Exercise description:
Output, exactly and in full, the entries that appear below.

[Items from a dataset]
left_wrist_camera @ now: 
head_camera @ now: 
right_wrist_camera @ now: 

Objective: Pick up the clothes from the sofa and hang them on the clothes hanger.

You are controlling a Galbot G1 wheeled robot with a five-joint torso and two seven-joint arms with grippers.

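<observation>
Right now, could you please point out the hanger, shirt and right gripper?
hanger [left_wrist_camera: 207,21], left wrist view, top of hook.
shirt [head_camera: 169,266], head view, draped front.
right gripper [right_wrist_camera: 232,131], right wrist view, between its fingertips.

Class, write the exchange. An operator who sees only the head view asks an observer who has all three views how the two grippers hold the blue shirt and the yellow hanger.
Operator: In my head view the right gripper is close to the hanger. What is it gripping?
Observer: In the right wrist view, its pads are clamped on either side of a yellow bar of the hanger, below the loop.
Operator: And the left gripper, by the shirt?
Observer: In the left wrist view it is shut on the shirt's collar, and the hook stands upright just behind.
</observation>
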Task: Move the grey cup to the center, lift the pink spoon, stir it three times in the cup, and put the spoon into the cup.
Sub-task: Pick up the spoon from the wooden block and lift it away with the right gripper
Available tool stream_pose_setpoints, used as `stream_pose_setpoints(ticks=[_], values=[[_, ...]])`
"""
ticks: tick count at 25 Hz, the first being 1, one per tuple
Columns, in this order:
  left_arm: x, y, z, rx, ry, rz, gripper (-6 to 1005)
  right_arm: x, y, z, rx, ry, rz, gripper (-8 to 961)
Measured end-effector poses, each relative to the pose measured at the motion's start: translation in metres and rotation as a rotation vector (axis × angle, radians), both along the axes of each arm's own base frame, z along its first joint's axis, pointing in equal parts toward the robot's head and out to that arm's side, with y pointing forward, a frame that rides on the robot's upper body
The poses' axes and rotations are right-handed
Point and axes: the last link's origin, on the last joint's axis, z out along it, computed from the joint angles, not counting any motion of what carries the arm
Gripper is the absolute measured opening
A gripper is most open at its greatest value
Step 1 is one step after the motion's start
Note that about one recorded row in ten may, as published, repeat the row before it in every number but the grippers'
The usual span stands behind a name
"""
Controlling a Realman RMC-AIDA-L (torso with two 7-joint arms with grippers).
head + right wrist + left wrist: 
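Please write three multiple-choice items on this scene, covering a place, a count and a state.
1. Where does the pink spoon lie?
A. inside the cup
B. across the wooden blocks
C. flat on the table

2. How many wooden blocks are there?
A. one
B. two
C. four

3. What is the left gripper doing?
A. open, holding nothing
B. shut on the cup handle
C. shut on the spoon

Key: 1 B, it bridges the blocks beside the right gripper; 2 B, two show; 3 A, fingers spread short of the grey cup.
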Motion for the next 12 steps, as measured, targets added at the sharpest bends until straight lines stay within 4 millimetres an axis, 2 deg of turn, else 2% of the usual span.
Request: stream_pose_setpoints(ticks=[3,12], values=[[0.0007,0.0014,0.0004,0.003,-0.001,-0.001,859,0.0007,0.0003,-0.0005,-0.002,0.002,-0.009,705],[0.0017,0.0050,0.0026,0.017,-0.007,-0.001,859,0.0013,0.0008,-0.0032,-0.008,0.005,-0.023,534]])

Answer section:
left_wrist_camera @ now: 
head_camera @ now: 
right_wrist_camera @ now: 

Objective: Pick up the clothes from the sofa and hang them on the clothes hanger.

You are controlling a Galbot G1 wheeled robot with a five-joint torso and two seven-joint arms with grippers.

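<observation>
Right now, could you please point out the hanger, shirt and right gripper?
hanger [left_wrist_camera: 207,21], left wrist view, top of hook.
shirt [head_camera: 169,266], head view, draped front.
right gripper [right_wrist_camera: 232,131], right wrist view, between its fingertips.

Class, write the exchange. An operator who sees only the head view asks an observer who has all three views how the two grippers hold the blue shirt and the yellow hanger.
Operator: In my head view the right gripper is close to the hanger. What is it gripping?
Observer: In the right wrist view, its pads are clamped on either side of a yellow bar of the hanger, below the loop.
Operator: And the left gripper, by the shirt?
Observer: In the left wrist view it is shut on the shirt's collar, and the hook stands upright just behind.
</observation>
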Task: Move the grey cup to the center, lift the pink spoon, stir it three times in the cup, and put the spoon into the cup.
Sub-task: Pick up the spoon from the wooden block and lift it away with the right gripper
Available tool stream_pose_setpoints, used as `stream_pose_setpoints(ticks=[_], values=[[_, ...]])`
"""
ticks: tick count at 25 Hz, the first being 1, one per tuple
Columns, in this order:
  left_arm: x, y, z, rx, ry, rz, gripper (-6 to 1005)
  right_arm: x, y, z, rx, ry, rz, gripper (-8 to 961)
Measured end-effector poses, each relative to the pose measured at the motion's start: translation in metres and rotation as a rotation vector (axis × angle, radians), both along the axes of each arm's own base frame, z along its first joint's axis, pointing in equal parts toward the robot's head and out to that arm's side, with y pointing forward, a frame that rides on the robot's upper body
The poses' axes and rotations are right-handed
Point and axes: the last link's origin, on the last joint's axis, z out along it, computed from the joint angles, not counting any motion of what carries the arm
Gripper is the absolute measured opening
A gripper is most open at its greatest value
Step 1 is one step after the motion's start
Note that about one recorded row in ten may, as published, repeat the row before it in every number but the grippers'
The usual span stands behind a name
"""
Controlling a Realman RMC-AIDA-L (torso with two 7-joint arms with grippers).
head + right wrist + left wrist: 
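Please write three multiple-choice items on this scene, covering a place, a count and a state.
1. Where does the pink spoon lie?
A. inside the cup
B. across the wooden blocks
C. flat on the table

2. How many wooden blocks are there?
A. one
B. two
C. four

3. What is the left gripper doing?
A. open, holding nothing
B. shut on the cup handle
C. shut on the spoon

Key: 1 B, it bridges the blocks beside the right gripper; 2 B, two show; 3 A, fingers spread short of the grey cup.
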Motion for the next 12 steps, as measured, targets added at the sharpest bends until straight lines stay within 4 millimetres an axis, 2 deg of turn, else 2% of the usual span.
Request: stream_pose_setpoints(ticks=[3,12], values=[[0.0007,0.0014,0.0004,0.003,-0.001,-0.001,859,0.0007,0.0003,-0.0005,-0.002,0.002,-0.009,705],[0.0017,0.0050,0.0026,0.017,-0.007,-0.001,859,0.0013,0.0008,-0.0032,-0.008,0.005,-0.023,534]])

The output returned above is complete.